### Task prompt
Return only the lines running from the first line of the listing through the one with "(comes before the", unchanged.

### Provided records

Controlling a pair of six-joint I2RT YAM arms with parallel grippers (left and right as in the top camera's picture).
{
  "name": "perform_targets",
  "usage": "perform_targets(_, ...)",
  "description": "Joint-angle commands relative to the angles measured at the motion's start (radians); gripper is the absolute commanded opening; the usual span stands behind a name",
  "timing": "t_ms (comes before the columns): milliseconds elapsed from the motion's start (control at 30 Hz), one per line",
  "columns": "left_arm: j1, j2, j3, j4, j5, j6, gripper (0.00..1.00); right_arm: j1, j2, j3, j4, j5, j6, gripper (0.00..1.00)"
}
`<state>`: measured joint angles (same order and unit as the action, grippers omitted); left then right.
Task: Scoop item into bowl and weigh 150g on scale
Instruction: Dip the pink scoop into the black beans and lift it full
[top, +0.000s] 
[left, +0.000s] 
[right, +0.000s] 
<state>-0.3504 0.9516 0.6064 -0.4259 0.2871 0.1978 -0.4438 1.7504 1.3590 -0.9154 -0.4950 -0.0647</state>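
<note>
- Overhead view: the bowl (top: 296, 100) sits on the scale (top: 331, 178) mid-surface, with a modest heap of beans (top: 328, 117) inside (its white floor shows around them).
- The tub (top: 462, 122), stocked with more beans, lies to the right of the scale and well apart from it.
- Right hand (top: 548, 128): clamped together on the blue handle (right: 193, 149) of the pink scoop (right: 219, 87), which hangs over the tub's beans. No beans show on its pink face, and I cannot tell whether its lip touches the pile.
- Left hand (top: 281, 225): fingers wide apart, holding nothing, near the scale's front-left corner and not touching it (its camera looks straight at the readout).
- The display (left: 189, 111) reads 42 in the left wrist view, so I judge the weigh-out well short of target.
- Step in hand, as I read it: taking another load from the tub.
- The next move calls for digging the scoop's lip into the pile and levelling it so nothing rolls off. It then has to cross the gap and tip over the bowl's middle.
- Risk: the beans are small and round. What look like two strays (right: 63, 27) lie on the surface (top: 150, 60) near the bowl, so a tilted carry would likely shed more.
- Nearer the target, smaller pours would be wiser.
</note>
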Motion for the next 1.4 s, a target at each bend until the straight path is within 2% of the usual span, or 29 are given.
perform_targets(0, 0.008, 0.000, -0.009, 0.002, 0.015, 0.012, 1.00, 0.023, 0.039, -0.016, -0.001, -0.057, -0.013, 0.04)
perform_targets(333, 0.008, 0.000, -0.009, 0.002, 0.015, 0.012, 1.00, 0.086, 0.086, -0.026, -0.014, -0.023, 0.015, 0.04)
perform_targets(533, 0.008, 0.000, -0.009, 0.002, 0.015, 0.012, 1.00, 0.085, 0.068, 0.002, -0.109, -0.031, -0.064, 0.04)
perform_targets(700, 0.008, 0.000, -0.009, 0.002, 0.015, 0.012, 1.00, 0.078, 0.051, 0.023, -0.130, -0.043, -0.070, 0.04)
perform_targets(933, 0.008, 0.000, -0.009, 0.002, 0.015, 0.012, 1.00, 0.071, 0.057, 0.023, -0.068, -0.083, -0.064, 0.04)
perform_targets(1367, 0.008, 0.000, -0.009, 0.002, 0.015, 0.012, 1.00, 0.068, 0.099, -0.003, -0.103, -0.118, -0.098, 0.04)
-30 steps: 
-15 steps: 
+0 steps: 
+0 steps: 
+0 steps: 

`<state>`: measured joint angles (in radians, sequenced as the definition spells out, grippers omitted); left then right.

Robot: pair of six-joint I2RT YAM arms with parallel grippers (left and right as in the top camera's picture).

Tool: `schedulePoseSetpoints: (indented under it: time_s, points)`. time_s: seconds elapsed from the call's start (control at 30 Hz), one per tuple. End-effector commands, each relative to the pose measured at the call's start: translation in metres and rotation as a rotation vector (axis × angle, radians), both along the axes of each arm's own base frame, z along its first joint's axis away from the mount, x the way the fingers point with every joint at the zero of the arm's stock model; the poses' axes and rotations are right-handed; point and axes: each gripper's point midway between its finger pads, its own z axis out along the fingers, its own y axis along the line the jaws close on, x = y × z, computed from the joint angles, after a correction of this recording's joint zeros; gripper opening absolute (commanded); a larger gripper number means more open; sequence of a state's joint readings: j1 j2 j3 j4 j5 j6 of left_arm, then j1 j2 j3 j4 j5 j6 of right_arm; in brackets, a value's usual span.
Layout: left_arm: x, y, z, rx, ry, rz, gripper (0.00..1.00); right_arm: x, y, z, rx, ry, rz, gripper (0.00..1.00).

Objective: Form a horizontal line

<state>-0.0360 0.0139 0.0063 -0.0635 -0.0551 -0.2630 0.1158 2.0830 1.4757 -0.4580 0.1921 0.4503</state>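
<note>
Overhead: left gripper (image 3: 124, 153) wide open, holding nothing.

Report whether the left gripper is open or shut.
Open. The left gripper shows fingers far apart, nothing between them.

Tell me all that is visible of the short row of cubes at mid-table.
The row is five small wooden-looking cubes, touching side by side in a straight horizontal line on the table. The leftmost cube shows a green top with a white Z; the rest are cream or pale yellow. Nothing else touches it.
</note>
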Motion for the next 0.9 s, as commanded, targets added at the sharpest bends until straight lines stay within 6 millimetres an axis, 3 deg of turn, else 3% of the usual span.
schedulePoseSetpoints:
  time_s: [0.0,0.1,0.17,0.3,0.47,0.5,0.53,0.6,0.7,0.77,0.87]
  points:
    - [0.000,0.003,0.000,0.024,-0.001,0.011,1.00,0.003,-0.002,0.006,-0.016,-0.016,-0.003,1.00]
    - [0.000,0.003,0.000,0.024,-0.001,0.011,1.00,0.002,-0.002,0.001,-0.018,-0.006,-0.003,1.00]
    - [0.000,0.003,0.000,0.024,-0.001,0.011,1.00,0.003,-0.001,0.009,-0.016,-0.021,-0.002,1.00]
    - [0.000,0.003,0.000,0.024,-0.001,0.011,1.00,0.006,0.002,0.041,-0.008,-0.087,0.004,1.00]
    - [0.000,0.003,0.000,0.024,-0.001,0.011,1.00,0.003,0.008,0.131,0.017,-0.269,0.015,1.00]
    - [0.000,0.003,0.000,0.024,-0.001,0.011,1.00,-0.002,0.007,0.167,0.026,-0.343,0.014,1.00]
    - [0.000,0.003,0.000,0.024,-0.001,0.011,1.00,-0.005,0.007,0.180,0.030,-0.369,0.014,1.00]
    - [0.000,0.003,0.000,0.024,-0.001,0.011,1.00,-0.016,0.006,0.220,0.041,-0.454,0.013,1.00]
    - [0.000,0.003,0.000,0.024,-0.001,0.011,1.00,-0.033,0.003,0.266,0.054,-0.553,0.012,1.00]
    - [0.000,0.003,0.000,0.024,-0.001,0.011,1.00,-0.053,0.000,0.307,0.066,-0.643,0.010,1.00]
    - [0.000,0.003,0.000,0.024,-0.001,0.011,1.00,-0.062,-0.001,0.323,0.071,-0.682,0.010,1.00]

### Answer section
Controlling a pair of six-joint I2RT YAM arms with parallel grippers (left and right as in the top camera's picture).
{
  "name": "perform_targets",
  "usage": "perform_targets(_, ...)",
  "description": "Joint-angle commands relative to the angles measured at the motion's start (radians); gripper is the absolute commanded opening; the usual span stands behind a name",
  "timing": "t_ms (comes before the columns): milliseconds elapsed from the motion's start (control at 30 Hz), one per line",

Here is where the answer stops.